Output nothing but the lines from the first line of the listing below through the line containing "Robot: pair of", printed exactly and free of pictures.

#### [Data extract]
**********
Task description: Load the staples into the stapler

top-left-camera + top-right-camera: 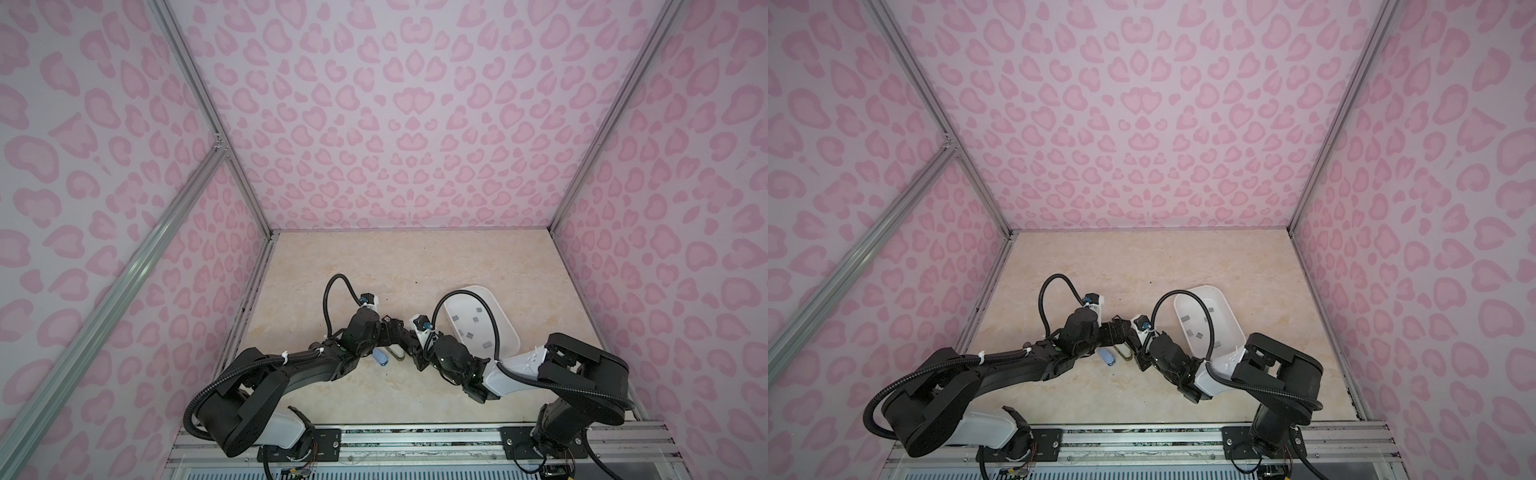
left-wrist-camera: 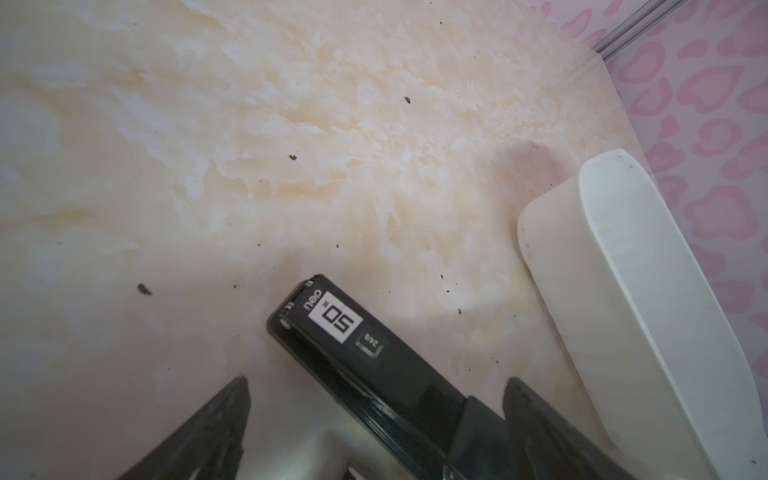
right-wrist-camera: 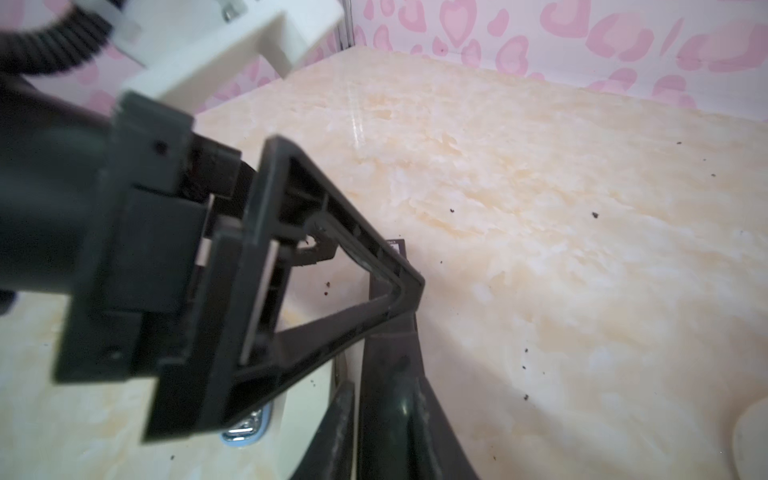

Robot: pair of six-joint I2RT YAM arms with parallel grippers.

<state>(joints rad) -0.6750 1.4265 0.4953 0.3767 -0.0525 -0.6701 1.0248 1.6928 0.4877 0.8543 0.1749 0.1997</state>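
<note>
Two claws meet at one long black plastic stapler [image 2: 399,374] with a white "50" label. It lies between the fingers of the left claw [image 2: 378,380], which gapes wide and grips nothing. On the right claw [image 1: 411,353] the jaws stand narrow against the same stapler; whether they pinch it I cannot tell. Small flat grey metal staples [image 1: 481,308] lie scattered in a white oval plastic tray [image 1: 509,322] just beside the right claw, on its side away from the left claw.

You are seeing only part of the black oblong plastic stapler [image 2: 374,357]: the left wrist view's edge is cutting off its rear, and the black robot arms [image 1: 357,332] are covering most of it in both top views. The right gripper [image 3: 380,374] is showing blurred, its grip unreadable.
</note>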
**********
#### [Result below]
Task description: Load the staples into the stapler

top-left-camera + top-right-camera: 
left-wrist-camera: 
right-wrist-camera: 

Robot: pair of six-joint I2RT YAM arms with parallel grippers.

The output for this exercise is complete.